#### [What you are asked to do]
Please print the entries below exactly, from the line with "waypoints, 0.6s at" through the line with "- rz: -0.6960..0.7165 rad", including both of those lines and leaving out all others.
+++ The input +++
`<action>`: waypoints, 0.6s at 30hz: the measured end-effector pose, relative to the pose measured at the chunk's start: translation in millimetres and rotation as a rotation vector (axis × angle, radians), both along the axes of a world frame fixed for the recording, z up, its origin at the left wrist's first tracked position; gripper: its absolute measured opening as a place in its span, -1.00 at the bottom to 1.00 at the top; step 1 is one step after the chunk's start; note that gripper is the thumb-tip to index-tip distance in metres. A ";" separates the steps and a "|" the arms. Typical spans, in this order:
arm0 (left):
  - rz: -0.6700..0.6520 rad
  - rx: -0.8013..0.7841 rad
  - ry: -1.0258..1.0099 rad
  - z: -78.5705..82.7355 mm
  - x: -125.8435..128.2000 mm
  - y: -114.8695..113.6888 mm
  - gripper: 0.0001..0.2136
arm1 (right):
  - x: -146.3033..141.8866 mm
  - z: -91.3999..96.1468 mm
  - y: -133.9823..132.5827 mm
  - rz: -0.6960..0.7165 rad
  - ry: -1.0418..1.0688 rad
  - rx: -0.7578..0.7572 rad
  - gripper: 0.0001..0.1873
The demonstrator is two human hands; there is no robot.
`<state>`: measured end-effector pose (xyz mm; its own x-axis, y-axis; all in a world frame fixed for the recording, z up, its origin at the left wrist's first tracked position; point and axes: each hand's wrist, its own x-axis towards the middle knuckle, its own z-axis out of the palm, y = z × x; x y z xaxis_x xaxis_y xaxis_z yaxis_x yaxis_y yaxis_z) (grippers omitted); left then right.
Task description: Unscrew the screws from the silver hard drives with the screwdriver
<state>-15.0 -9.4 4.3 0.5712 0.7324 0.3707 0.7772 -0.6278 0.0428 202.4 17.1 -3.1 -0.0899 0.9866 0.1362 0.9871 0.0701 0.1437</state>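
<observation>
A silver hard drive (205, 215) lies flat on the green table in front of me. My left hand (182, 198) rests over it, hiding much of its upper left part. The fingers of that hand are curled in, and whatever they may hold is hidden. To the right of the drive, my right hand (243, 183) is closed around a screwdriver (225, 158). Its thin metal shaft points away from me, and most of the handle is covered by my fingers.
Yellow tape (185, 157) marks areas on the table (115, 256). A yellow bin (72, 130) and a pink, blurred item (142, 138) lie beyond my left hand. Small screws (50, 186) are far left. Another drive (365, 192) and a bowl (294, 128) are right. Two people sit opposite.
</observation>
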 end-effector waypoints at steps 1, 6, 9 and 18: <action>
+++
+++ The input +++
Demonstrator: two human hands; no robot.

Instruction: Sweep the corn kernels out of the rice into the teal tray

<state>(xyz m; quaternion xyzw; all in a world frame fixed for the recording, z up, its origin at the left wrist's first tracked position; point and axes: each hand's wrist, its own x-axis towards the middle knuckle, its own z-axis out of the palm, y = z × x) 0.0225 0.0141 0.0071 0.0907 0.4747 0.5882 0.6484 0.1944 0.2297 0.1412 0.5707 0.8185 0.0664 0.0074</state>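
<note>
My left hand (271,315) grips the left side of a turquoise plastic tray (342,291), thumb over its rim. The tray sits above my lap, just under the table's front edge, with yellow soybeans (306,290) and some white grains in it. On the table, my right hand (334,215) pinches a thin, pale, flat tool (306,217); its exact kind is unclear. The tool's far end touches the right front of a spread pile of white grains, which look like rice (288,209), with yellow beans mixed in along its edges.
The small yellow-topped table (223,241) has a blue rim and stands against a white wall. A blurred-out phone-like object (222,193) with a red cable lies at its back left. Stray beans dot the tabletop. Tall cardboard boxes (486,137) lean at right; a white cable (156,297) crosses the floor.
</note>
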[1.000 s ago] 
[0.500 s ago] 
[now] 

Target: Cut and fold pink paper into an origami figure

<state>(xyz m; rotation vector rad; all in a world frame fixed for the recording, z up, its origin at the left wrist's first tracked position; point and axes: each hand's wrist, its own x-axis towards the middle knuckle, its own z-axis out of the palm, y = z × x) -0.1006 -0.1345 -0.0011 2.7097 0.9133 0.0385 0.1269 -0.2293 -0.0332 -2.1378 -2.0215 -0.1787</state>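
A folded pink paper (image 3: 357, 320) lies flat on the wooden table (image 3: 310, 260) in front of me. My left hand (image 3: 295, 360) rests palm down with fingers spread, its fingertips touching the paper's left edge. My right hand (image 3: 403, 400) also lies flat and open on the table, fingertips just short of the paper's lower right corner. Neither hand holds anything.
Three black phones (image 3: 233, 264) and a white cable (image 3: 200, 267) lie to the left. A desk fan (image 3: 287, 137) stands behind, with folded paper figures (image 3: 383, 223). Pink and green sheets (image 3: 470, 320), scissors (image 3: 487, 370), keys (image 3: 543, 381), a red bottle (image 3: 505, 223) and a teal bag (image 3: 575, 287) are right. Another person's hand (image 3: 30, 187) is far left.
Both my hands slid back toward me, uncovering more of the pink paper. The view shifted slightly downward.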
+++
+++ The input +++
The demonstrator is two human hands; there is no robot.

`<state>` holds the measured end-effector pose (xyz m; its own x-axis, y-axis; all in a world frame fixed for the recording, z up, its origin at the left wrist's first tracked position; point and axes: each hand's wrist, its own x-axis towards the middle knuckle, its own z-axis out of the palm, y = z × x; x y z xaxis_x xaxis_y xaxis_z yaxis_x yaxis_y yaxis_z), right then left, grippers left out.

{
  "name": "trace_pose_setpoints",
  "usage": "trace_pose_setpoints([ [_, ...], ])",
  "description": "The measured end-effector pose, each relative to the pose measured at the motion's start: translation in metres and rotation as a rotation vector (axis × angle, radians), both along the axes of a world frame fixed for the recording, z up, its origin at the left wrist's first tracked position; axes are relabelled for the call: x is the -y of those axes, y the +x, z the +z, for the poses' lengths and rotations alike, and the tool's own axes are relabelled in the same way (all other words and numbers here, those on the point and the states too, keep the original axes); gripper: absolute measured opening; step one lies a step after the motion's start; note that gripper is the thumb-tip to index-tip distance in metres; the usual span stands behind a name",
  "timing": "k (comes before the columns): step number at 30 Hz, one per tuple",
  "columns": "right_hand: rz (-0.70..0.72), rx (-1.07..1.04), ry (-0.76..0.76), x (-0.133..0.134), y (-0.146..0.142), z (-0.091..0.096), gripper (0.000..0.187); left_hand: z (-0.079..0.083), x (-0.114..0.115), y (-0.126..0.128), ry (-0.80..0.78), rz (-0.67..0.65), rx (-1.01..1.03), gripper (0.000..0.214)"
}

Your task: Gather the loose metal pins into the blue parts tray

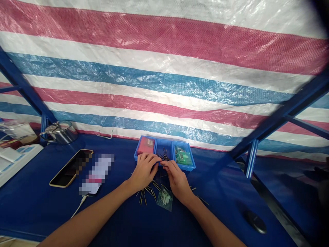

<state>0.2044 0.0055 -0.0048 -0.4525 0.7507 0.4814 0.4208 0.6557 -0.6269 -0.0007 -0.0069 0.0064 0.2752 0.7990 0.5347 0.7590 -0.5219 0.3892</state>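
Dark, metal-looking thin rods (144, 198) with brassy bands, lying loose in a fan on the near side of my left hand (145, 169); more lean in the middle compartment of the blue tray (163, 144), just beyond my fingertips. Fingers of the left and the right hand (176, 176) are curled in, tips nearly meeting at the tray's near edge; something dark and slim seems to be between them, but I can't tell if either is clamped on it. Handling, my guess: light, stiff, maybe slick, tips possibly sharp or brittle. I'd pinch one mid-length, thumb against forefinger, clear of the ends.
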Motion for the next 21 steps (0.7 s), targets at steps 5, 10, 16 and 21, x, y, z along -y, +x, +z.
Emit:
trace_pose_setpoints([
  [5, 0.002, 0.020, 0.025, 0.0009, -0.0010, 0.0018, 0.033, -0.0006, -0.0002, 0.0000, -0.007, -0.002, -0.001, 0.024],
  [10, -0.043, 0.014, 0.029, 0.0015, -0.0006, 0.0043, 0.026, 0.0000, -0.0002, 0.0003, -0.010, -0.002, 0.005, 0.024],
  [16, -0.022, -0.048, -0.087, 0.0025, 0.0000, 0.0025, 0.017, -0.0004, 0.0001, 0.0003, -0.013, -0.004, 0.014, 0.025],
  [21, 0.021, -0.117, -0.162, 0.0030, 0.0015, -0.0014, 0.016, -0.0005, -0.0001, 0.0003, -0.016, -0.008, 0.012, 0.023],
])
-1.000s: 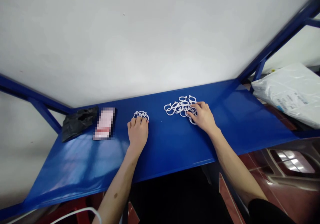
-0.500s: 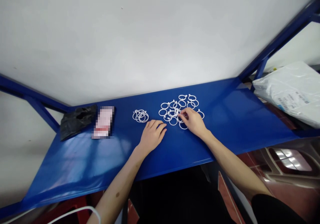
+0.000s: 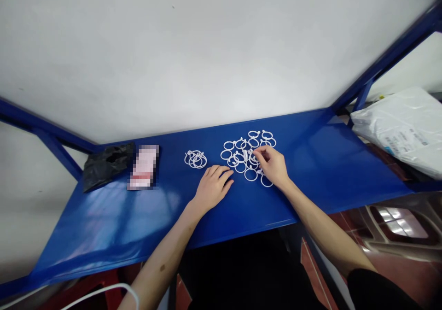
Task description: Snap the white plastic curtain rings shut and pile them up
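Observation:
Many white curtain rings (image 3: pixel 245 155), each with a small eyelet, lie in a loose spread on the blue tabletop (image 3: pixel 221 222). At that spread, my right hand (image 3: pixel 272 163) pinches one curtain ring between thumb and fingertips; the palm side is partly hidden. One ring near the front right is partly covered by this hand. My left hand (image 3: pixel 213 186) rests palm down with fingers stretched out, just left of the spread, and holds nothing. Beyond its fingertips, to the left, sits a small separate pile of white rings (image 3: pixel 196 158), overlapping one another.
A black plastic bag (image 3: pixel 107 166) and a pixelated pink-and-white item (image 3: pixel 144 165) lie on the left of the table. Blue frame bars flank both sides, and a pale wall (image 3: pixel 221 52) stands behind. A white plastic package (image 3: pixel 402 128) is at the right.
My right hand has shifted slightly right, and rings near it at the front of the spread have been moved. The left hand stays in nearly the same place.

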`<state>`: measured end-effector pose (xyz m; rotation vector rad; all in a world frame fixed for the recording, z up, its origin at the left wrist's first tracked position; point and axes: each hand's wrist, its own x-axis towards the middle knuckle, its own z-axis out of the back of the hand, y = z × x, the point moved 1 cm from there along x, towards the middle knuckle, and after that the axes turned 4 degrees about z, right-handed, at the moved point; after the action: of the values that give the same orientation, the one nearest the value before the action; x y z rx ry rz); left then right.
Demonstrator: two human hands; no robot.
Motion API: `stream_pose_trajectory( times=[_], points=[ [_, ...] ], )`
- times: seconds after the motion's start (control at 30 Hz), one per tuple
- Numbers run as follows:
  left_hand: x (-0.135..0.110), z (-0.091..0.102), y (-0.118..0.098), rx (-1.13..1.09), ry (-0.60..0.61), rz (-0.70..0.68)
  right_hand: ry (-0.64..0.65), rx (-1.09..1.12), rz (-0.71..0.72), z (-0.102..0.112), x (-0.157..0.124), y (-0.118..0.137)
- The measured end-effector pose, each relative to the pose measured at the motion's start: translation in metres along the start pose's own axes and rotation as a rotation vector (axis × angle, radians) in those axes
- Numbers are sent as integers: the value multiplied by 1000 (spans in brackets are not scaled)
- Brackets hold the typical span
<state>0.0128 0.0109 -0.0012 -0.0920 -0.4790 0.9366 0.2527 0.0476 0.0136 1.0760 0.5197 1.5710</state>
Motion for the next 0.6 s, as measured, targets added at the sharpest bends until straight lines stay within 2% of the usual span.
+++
#### [Task solution]
`<action>`: waypoints, 0.6s at 30hz: the measured end-effector pose, relative to the pose measured at the chunk's start: translation in millimetres and rotation as a rotation vector (axis × angle, radians), both along the axes of a world frame fixed for the recording, z up, its origin at the left wrist's first tracked position; gripper: its absolute measured opening as a place in its span, -1.00 at the bottom to 1.00 at the top; step 1 is one step after the chunk's start; note that gripper is the thumb-tip to index-tip distance in metres. A ";" separates the steps and a "|" the arms. Typical spans, in this order:
arm0 (left):
  - rz: -0.6700..0.6520 rad
  - rx: -0.8013..0.7841 rad
  - ry: -1.0258..1.0099 rad
  - z: -78.5705..82.7355 mm
  - x: -125.8435..128.2000 mm
  - y: -114.8695..113.6888 mm
  - gripper: 0.0001..0.2136
arm1 (right):
  - x: -146.3033..141.8866 mm
  - z: -91.3999..96.1468 mm
  - y: -133.9823..132.5827 mm
  - rz: -0.6960..0.7165 rad

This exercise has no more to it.